= SUPPLIED INFORMATION =
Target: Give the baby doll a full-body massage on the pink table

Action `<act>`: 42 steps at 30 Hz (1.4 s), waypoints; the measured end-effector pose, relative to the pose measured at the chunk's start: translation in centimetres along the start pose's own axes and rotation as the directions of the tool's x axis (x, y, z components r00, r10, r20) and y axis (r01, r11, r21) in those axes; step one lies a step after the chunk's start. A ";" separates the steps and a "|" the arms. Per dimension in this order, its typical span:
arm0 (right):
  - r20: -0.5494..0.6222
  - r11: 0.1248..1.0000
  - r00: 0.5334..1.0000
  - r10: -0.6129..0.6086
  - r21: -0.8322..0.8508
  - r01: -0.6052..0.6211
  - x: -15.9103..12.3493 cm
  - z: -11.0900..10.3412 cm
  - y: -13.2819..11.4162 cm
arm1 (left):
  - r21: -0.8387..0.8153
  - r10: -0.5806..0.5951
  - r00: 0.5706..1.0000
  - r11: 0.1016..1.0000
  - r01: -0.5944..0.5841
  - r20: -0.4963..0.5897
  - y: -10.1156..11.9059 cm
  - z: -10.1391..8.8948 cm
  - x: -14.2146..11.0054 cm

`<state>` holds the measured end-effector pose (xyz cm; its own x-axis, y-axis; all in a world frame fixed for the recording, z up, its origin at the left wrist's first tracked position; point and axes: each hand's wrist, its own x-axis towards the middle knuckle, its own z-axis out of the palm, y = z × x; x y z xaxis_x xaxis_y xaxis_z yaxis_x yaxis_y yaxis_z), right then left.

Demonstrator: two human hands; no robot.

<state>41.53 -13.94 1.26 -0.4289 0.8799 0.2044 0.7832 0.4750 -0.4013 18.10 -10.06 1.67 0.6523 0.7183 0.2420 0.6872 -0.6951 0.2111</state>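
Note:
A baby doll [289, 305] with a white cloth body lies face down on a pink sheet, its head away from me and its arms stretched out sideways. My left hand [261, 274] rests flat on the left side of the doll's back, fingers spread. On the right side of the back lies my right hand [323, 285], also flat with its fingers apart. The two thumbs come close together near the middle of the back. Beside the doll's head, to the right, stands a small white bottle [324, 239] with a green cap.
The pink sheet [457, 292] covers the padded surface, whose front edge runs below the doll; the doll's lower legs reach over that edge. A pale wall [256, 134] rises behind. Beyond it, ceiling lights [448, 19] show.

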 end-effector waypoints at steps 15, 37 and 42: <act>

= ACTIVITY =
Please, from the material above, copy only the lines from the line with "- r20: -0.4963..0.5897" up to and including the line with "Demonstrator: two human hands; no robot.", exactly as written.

= THE ANSWER =
  - r20: -0.4963..0.5897
  - y: -10.1156..11.9059 cm
  - z: -10.1391..8.8948 cm
  - x: -14.2146..11.0054 cm

`<state>` holds the measured end-effector pose (xyz cm; its own x-axis, y-axis; all in a world frame fixed for the recording, z up, its origin at the left wrist's first tracked position; point and axes: each hand's wrist, its own x-axis towards the middle knuckle, its own z-axis out of the palm, y = z × x; x y z xaxis_x xaxis_y xaxis_z yaxis_x yaxis_y yaxis_z), right then left.

Demonstrator: two human hands; no robot.

The required output is complete.